Output only the lines from the start of the entries through the line holding "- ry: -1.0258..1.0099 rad". Each line must match the original exactly.

§ **INFORMATION GIVEN**
──────────
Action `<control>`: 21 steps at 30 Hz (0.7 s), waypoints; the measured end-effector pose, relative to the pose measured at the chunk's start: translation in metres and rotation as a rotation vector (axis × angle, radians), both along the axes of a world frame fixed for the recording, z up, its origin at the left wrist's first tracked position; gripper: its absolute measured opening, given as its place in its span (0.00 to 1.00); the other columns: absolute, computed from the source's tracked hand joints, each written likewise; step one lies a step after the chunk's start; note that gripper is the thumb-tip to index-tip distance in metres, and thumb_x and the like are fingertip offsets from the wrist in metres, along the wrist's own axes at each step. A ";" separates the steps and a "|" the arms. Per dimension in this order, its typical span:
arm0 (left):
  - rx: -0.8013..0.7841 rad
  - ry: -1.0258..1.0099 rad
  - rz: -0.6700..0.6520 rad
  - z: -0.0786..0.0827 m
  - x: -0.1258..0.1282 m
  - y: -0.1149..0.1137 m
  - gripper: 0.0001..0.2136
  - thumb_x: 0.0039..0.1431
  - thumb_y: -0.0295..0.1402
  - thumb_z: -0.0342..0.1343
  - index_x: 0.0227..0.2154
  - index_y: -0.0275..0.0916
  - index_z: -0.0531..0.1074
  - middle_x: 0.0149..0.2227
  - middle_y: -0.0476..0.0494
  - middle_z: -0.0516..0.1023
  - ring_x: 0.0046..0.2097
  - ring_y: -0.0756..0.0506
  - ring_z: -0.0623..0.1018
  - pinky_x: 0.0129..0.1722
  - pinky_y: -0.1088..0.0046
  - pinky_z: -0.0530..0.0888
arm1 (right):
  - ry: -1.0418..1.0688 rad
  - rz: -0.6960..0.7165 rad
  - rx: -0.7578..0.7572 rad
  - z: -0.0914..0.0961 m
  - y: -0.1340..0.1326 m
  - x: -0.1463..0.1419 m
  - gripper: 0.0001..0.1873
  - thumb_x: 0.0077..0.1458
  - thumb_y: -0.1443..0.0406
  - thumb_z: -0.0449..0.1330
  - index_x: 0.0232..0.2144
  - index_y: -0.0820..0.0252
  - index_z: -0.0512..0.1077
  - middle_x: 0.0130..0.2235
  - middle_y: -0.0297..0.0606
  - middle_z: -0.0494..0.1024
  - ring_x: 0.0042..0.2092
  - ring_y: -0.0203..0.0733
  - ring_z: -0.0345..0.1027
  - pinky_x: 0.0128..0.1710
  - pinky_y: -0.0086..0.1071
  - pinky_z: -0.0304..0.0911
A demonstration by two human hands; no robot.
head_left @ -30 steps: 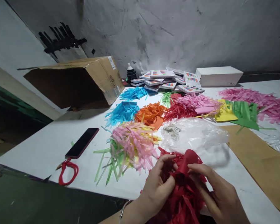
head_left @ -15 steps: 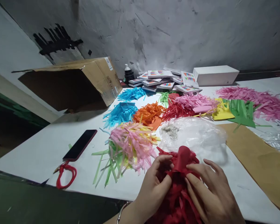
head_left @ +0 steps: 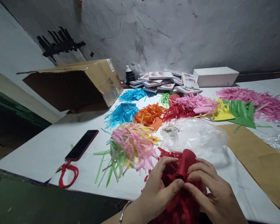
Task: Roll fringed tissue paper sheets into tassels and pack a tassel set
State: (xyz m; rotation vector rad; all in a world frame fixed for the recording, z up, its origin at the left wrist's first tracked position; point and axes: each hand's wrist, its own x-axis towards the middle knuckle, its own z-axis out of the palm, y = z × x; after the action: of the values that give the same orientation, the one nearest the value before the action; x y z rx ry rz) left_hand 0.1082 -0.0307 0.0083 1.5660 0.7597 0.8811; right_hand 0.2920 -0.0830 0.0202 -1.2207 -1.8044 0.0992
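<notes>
Red fringed paper is held at the near edge of the white surface, its smooth part curled into a roll. The left hand and the right hand pinch it from either side, fingers bent and thumb tips close together. Just beyond lies a clear plastic bag; leftward are pink streamers and, well apart, a phone.
</notes>
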 end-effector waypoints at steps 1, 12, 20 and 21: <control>0.016 0.023 -0.013 0.001 0.000 0.002 0.18 0.62 0.39 0.62 0.54 0.42 0.71 0.50 0.40 0.77 0.49 0.40 0.77 0.49 0.65 0.73 | 0.025 0.017 -0.031 0.001 0.000 0.000 0.06 0.62 0.67 0.60 0.31 0.53 0.70 0.33 0.32 0.77 0.39 0.37 0.75 0.43 0.30 0.71; 0.472 0.274 0.003 0.006 -0.001 0.011 0.17 0.58 0.23 0.56 0.50 0.43 0.70 0.43 0.44 0.80 0.41 0.45 0.80 0.42 0.70 0.75 | -0.216 -0.167 0.194 0.000 -0.002 0.009 0.12 0.62 0.72 0.57 0.49 0.64 0.70 0.44 0.45 0.77 0.46 0.45 0.73 0.48 0.38 0.68; 0.977 0.277 0.088 0.007 -0.003 0.016 0.18 0.60 0.17 0.53 0.49 0.45 0.70 0.43 0.41 0.76 0.45 0.42 0.75 0.47 0.64 0.73 | -0.028 -0.050 -0.095 -0.001 0.003 0.009 0.11 0.68 0.68 0.51 0.47 0.56 0.72 0.38 0.35 0.80 0.38 0.33 0.76 0.38 0.24 0.71; 1.009 0.289 0.079 0.008 -0.004 0.016 0.17 0.60 0.18 0.53 0.47 0.45 0.71 0.42 0.41 0.76 0.44 0.42 0.74 0.46 0.63 0.72 | 0.036 -0.053 -0.148 0.000 0.003 0.009 0.10 0.68 0.67 0.52 0.45 0.55 0.73 0.38 0.34 0.80 0.37 0.33 0.76 0.36 0.22 0.71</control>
State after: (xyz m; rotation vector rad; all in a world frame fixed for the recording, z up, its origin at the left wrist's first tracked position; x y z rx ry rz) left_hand 0.1041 -0.0143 0.0164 2.6039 0.5923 1.2027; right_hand 0.3014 -0.0798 0.0202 -1.3614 -1.7579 0.2266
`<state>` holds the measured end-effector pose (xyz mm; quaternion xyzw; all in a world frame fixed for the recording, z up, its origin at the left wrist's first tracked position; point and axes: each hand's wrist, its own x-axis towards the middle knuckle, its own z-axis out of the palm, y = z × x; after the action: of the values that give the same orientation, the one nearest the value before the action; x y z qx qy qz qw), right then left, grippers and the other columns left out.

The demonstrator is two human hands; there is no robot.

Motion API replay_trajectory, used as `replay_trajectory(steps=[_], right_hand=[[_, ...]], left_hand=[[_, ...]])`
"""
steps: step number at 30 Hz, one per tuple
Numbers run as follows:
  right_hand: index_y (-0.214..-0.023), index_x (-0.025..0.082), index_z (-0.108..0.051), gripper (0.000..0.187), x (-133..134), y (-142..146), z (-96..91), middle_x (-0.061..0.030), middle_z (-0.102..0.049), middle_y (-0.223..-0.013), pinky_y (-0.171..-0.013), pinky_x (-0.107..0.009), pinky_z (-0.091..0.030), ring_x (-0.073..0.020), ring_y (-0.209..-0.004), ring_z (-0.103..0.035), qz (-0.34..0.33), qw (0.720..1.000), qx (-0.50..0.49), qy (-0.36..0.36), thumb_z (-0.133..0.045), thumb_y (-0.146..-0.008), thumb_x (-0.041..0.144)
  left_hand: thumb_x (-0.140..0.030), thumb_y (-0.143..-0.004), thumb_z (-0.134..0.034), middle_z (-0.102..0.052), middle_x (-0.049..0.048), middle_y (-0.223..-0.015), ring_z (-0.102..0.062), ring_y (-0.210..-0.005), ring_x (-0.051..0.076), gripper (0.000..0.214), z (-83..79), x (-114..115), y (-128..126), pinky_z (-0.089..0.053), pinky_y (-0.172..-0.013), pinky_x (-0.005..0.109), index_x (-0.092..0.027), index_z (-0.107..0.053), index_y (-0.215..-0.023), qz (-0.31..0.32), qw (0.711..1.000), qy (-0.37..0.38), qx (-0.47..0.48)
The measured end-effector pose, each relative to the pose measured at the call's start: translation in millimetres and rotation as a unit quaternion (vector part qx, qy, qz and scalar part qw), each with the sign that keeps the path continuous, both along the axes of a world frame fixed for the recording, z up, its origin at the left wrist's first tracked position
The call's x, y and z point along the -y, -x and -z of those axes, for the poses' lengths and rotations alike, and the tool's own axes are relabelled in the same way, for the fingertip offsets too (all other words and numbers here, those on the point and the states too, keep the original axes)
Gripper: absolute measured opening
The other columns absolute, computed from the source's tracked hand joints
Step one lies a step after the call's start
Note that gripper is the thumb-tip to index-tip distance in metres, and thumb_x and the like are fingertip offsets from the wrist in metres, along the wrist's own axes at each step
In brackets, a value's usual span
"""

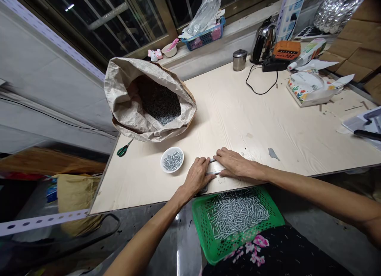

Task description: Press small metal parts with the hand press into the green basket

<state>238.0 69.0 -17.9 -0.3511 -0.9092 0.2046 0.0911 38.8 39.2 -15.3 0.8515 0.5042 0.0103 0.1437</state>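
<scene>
My left hand (pixel 197 177) and my right hand (pixel 233 163) rest together near the front edge of the pale wooden table (pixel 268 121). Both are curled over a small flat metal piece (pixel 212 166) that shows only between the fingers. A white bowl (pixel 172 160) of small silver screws sits just left of my left hand. Below the table edge, on my lap, a green plastic basket (pixel 208 236) holds many of the same silver screws. A large open paper sack (pixel 125 109) full of dark screws stands at the table's back left.
Green-handled scissors (pixel 124 149) lie by the left edge. At the back stand a steel cup (pixel 239 59), a kettle (pixel 263 40) with a black cord, an orange device (pixel 286 50) and a tissue pack (pixel 306 87). A blue basket (pixel 205 38) sits on the windowsill.
</scene>
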Motion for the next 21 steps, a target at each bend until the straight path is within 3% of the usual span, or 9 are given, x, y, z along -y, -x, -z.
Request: replay_trajectory(steps=[4, 9, 12, 14, 16, 19, 21], right_hand=[[-0.086, 0.016, -0.06, 0.005, 3.6, 8.4, 16.2, -0.0072, -0.059, -0.087, -0.073, -0.033, -0.039, -0.0203, -0.084, -0.049, -0.003, 0.999, 0.001, -0.052, -0.059, -0.085, 0.021], [-0.079, 0.016, -0.061, 0.014, 9.6, 17.0, 29.4, -0.0065, -0.061, -0.081, -0.072, -0.033, -0.038, -0.0189, -0.078, -0.051, 0.013, 0.998, 0.02, -0.062, -0.051, -0.089, 0.018], [-0.093, 0.016, -0.061, 0.012, 8.3, 9.6, 20.1, -0.009, -0.061, -0.094, -0.077, -0.036, -0.041, -0.022, -0.089, -0.052, 0.015, 0.998, -0.001, -0.056, -0.059, -0.086, 0.025], [-0.113, 0.015, -0.056, 0.039, 8.5, 1.5, 11.2, -0.0133, -0.057, -0.113, -0.084, -0.04, -0.042, -0.0262, -0.105, -0.05, 0.015, 0.997, -0.035, -0.064, -0.066, -0.081, 0.035], [-0.127, 0.014, -0.047, 0.058, 11.5, -5.5, 5.2, -0.0163, -0.05, -0.127, -0.091, -0.043, -0.041, -0.0285, -0.115, -0.044, 0.021, 0.995, -0.07, -0.072, -0.068, -0.078, 0.039], [-0.127, 0.017, -0.049, 0.044, 18.7, -8.4, 5.4, -0.0131, -0.053, -0.123, -0.091, -0.043, -0.042, -0.0261, -0.112, -0.047, 0.049, 0.99, -0.107, -0.074, -0.058, -0.087, 0.034], [-0.121, 0.02, -0.054, 0.03, 21.1, -4.4, 9.4, -0.01, -0.057, -0.117, -0.087, -0.041, -0.044, -0.0241, -0.107, -0.05, 0.068, 0.988, -0.117, -0.081, -0.048, -0.092, 0.025]], left_hand=[[-0.031, -0.087, -0.058, -0.059, 0.0068, -0.094, -0.051, -0.092, 0.022, 0.021, 2.1, 7.5, -5.0, -0.046, -0.079, 0.036, -0.017, -0.06, -0.102, -0.025, 0.999, -0.015, 0.016], [-0.029, -0.089, -0.054, -0.06, 0.0071, -0.085, -0.053, -0.087, 0.022, 0.016, 6.1, 10.8, -10.8, -0.046, -0.076, 0.035, -0.016, -0.063, -0.086, -0.036, 0.999, -0.01, 0.0], [-0.028, -0.085, -0.06, -0.061, 0.0096, -0.097, -0.053, -0.097, 0.024, 0.022, 6.3, 11.9, -9.4, -0.047, -0.082, 0.038, -0.015, -0.062, -0.102, -0.055, 0.998, -0.016, 0.018], [-0.031, -0.082, -0.063, -0.057, 0.0119, -0.116, -0.051, -0.109, 0.026, 0.04, 3.3, 15.3, -3.4, -0.046, -0.089, 0.041, -0.016, -0.055, -0.119, -0.079, 0.994, -0.043, 0.062], [-0.032, -0.084, -0.061, -0.054, 0.0121, -0.123, -0.05, -0.113, 0.025, 0.044, -3.7, 22.3, 6.9, -0.044, -0.093, 0.041, -0.018, -0.051, -0.125, -0.122, 0.983, -0.076, 0.112], [-0.031, -0.091, -0.05, -0.061, 0.0087, -0.101, -0.056, -0.099, 0.022, 0.024, -18.3, 40.0, 23.3, -0.046, -0.087, 0.037, -0.017, -0.063, -0.105, -0.216, 0.96, -0.112, 0.139], [-0.031, -0.092, -0.048, -0.062, 0.007, -0.088, -0.056, -0.089, 0.021, 0.023, -24.9, 54.9, 27.8, -0.048, -0.081, 0.035, -0.017, -0.066, -0.09, -0.233, 0.956, -0.128, 0.124]])
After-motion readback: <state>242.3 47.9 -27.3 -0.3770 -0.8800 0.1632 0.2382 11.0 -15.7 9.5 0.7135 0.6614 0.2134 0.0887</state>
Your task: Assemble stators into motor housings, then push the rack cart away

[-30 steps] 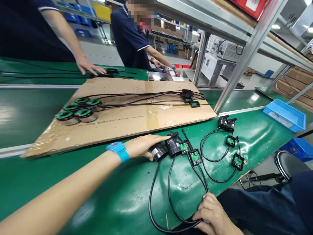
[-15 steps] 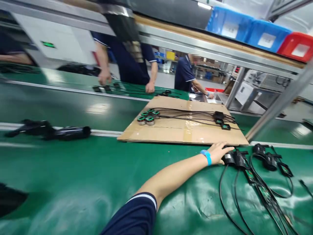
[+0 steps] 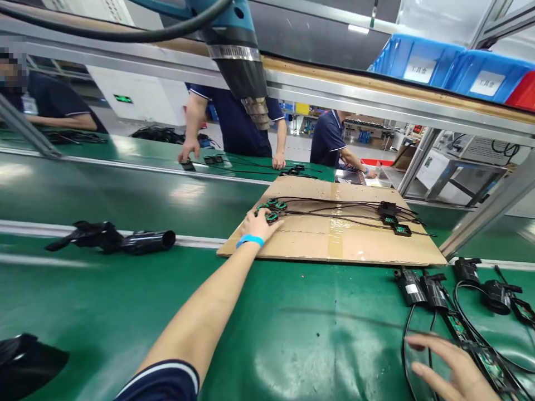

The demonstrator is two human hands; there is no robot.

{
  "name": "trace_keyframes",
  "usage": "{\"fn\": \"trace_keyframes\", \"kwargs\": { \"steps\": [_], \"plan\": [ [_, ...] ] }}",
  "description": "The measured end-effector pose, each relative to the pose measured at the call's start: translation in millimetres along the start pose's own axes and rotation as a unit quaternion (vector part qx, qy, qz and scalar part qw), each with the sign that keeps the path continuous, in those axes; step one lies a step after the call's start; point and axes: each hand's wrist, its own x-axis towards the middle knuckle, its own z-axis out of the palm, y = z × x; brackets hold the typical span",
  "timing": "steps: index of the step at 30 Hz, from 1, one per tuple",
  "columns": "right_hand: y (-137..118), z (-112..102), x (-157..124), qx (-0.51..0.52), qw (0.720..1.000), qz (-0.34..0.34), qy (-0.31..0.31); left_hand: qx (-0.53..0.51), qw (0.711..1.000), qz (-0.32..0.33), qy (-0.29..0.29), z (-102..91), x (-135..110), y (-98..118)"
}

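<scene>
My left hand (image 3: 258, 225) reaches far out onto the cardboard sheet (image 3: 334, 239) and rests over the cluster of round green-topped coils (image 3: 273, 206); its fingers curl around one, though the grip is not clear. Black wires (image 3: 334, 211) run from the coils to small black boxes (image 3: 395, 220) on the right of the sheet. My right hand (image 3: 451, 367) hovers open, fingers spread, at the lower right over the black cables (image 3: 418, 334) that lead to black cylindrical parts (image 3: 422, 288) on the green belt.
A blue heat gun (image 3: 238, 55) hangs overhead. A black tube and parts (image 3: 117, 239) lie on the belt's white divider at left. Two people work across the far belt, another at far left. Blue bins (image 3: 434, 67) sit on the upper shelf.
My left hand left the black cylindrical parts and moved up-left onto the cardboard to the green coils. My right hand came into view, open. The camera view shifted a little.
</scene>
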Motion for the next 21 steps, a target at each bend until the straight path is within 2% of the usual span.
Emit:
{"fn": "trace_keyframes", "kwargs": {
  "steps": [3,5,10,14,17,21],
  "plan": [
    [-52,15,50,0.028,0.997,-0.038,-0.054,0.009,1.0,-0.011,-0.022,6.7,11,-10],
    [-71,29,85,0.037,0.995,-0.069,-0.063,0.021,0.999,-0.014,-0.033,7.4,14,-11],
    [-82,62,180,-0.025,0.995,-0.094,-0.01,0.053,0.992,0.024,-0.114,-8.2,12,-15],
    [-98,89,254,-0.051,0.995,-0.064,0.048,0.075,0.98,0.066,-0.172,-25.5,6,-16],
    [-117,109,292,-0.061,0.993,-0.047,0.088,0.073,0.97,0.124,-0.196,-42.7,-12,-15],
    [-131,118,315,-0.071,0.988,-0.058,0.122,0.038,0.95,0.214,-0.224,-77.3,-62,-28]
  ]
}}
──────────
§ **ANSWER**
Action `<control>`: 21 steps at 30 Hz (0.7 s), waypoints; the measured end-effector pose, relative to the pose measured at the chunk's start: translation in metres and rotation as a rotation vector (axis × angle, radians), both along the axes of a world frame fixed for the recording, z up, its origin at the left wrist's first tracked position; gripper: its absolute measured opening, given as its place in its span (0.00 to 1.00); the other columns: absolute, computed from the source's tracked hand joints, each written likewise; step one lies a step after the chunk's start; note that gripper is the thumb-tip to index-tip distance in metres, and thumb_x and the like are fingertip offsets from the wrist in metres, along the wrist's own axes at each step. A ";" separates the steps and a "|" the arms. Per dimension in this order, its typical span:
arm0 (left):
  - rx: -0.8013..0.7841 rad
  - ry: -1.0258..1.0099 rad

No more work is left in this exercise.